Here's what Scanlin has to say about it (p. 130).

The RSV and NRSV follow the 1QIsa-a reading wyprch [ויפרח] for the MT wyprw, [ויפרו concordance] a difference of only one letter, cheth [ח] for waw, [ו] which yields the translation, "that salvation may sprout forth [RSV]/spring up [NRSV]," instead of "that they may bring forth salvation." The NAB follows the same Qumran reading. The NEB and GNB, in dynamic equivalent renderings, demonstrate that both the MT and Qumran express a common idea. The NEB translates, "that it may bear the fruit of salvation," and the GNB has "[it] will blossom with freedom and justice." Neither translation has a textual note here. HOTTP prefers the Qumran reading, but as can be seen, there may be little difference in the translation of the MT or Qumran.

To me, the most notable thing has nothing to do with Qumran, but rather that translations that are part of Christian Bibles seem to universally use "salvation" where the NJPS uses "triumph." Whether it is brought forth or sprouts seems secondary.

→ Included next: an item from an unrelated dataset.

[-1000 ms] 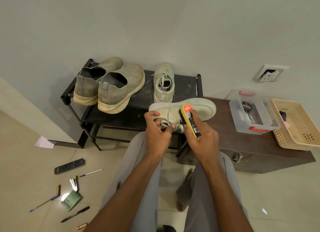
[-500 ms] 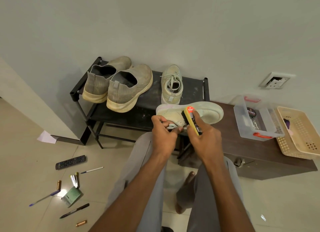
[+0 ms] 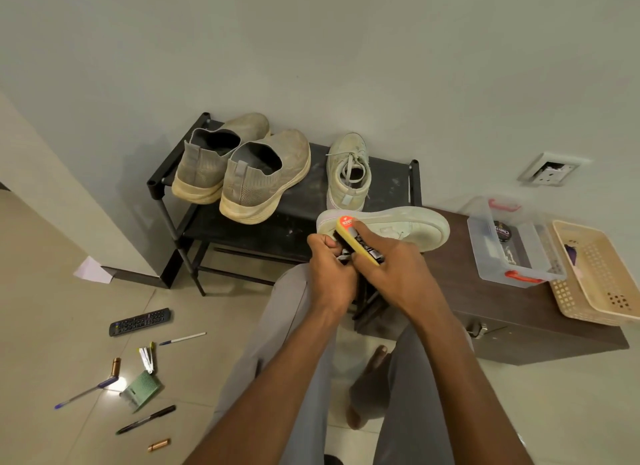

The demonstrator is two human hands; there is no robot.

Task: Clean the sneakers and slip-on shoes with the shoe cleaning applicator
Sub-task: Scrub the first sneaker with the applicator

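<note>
While the person sits facing a wall, pens [image 3: 83, 392], a remote control [image 3: 140, 321] and small batteries [image 3: 115, 366] lie scattered on the tiled floor [image 3: 41, 326] at far left. Next comes a black shoe rack [image 3: 298, 201], whose top shelf carries two grey slip-on shoes [image 3: 242, 173] side by side with heels toward the camera, and one pale sneaker [image 3: 348, 171] just beside them to the right. At centre, the left hand [image 3: 329, 274] has its fingers curled round the near edge of a second sneaker [image 3: 398, 227], which lies on its side with the sole facing the wall; what exactly the fingers pinch, perhaps the laces, cannot be told. Touching that sneaker, the yellow shoe cleaning applicator [image 3: 358, 241] is held in the grip of the right hand [image 3: 398, 274], index finger laid along its back. Farther right, a dark brown desk [image 3: 502, 308] bears a clear plastic box [image 3: 512, 242] with red latches and, touching it, a beige basket [image 3: 599, 274].
</note>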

This is just speculation, but I wonder if what we're seeing here is a case of harmonization of Isaiah with Christian ideas. Or, on the other hand, a reluctance on the part of the NJPS to use a word like "salvation" that has such strong Christian resonances.

For what it's worth, the NJPS does not shy away from using the word "salvation," for instance in the following four verses of Isaiah.

49.6 For He has said:
“It is too little that you should be My servant
In that I raise up the tribes of Jacob
And restore the survivors of Israel:
I will also make you a light of nations,
That My salvation may reach the ends of the earth.”
49.8 Thus said the LORD:
In an hour of favor I answer you,
And on a day of salvation I help you—
I created you and appointed you a covenant people—
Restoring the land,
Allotting anew the desolate holdings,
51.8 For the moth shall eat them up like a garment,
The worm shall eat them up like wool.
But My triumph shall endure forever,
My salvation through all the ages.
56.1 Thus said the LORD:
Observe what is right and do what is just;
For soon My salvation shall come,
And my deliverance be revealed.

Here's a possible explanation for the use of "salvation" in the verses above as opposed to its non-use in 45:8. In the verses above, "salvation" is being used as the translation of words rooted in יְשׁוּעָה (yeshuah) (concordance), whereas in 45:8, the word is rooted in יֵ֫שַׁע (yesha) (concordance).


The only verse in which I'm pretty sure there is an unnoted Qumran influence is 8.2. I discovered some other interesting stuff along the way, though.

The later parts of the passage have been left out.